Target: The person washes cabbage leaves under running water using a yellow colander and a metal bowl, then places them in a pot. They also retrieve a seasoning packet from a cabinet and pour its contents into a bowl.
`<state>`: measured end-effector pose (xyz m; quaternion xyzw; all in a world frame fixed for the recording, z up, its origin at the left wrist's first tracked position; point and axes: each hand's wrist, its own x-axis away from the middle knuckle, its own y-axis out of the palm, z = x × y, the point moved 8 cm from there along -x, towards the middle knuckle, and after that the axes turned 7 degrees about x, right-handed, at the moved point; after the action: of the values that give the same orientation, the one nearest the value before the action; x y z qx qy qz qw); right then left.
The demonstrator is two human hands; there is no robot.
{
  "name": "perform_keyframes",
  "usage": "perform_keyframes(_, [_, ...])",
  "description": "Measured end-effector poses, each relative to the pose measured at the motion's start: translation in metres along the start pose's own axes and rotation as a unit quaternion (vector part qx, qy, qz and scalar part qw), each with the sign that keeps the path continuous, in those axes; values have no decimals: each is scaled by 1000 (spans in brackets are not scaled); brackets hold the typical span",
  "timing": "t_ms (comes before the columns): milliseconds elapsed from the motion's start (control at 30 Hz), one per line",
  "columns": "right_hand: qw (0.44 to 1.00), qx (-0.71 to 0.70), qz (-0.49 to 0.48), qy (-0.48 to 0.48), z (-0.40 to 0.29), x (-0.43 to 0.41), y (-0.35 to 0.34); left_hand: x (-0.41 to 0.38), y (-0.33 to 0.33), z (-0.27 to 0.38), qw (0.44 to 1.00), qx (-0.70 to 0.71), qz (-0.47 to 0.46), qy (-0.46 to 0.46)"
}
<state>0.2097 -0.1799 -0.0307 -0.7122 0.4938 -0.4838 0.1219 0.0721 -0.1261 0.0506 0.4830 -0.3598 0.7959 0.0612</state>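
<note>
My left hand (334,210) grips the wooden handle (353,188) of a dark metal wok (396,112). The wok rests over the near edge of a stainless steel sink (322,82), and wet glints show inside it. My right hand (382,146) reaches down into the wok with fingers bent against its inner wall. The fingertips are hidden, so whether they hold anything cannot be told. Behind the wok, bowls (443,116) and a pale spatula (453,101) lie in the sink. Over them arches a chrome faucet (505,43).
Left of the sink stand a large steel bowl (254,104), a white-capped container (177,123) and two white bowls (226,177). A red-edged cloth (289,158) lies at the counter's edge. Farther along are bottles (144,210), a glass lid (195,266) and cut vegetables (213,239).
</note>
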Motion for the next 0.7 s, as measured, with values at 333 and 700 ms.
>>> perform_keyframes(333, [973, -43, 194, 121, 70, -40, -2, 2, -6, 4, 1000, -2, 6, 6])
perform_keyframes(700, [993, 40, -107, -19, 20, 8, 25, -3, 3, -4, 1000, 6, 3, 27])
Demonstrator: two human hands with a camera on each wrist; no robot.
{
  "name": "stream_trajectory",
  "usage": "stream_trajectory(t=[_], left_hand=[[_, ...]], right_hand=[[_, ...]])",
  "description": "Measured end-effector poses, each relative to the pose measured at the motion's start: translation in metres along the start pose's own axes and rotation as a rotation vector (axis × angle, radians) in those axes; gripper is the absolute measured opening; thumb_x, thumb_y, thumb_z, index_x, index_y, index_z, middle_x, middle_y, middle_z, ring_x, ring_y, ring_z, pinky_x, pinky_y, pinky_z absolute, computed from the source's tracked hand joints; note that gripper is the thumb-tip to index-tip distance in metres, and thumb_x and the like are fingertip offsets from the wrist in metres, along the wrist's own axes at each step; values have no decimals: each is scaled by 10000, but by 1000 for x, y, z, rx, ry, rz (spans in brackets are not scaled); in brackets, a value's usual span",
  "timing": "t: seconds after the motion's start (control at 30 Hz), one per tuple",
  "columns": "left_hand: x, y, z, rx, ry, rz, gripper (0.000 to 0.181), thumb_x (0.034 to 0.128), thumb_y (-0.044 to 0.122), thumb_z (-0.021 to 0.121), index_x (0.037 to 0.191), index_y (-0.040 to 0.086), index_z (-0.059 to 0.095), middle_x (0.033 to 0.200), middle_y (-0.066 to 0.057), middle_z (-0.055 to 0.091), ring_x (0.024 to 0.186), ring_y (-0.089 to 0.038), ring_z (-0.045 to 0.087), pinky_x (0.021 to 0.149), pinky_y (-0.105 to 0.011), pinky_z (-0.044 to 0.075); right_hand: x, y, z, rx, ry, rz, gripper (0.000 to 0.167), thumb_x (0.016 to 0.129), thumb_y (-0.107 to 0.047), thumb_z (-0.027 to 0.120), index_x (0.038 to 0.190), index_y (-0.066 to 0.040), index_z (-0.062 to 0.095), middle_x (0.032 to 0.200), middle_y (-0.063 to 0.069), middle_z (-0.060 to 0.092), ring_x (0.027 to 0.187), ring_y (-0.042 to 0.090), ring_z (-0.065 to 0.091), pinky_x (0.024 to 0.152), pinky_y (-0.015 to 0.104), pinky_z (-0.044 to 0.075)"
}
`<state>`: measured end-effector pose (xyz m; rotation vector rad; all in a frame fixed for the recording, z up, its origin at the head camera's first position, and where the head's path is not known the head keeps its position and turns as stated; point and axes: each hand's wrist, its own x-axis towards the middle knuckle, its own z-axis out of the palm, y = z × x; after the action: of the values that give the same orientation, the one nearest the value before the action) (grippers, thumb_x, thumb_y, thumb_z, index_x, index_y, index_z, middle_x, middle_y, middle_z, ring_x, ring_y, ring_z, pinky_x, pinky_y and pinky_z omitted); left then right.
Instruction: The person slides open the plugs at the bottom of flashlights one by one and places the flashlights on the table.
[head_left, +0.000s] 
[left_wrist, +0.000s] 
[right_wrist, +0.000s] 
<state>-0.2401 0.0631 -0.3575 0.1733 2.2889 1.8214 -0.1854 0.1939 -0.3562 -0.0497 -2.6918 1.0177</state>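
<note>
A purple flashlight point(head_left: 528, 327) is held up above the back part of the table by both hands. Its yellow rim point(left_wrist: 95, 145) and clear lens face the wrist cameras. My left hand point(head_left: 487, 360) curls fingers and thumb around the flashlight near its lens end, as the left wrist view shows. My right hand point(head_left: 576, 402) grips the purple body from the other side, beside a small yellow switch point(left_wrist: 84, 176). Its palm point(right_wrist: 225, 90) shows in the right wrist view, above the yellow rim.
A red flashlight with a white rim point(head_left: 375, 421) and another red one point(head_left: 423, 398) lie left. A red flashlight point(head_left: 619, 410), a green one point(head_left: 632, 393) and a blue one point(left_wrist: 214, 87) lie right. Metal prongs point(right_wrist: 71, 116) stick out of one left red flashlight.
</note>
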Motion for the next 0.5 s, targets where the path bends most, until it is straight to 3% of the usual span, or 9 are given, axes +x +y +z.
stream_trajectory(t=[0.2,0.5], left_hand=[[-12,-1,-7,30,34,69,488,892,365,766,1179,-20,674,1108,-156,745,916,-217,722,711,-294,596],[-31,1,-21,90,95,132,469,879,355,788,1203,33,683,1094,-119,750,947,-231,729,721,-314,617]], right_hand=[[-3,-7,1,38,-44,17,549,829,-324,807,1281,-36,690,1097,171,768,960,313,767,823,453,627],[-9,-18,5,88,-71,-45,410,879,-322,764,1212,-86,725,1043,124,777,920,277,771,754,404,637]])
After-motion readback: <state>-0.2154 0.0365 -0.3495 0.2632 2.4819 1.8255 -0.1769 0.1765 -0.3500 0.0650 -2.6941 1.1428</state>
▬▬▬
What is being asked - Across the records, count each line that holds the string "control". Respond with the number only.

Solution for this exercise - 2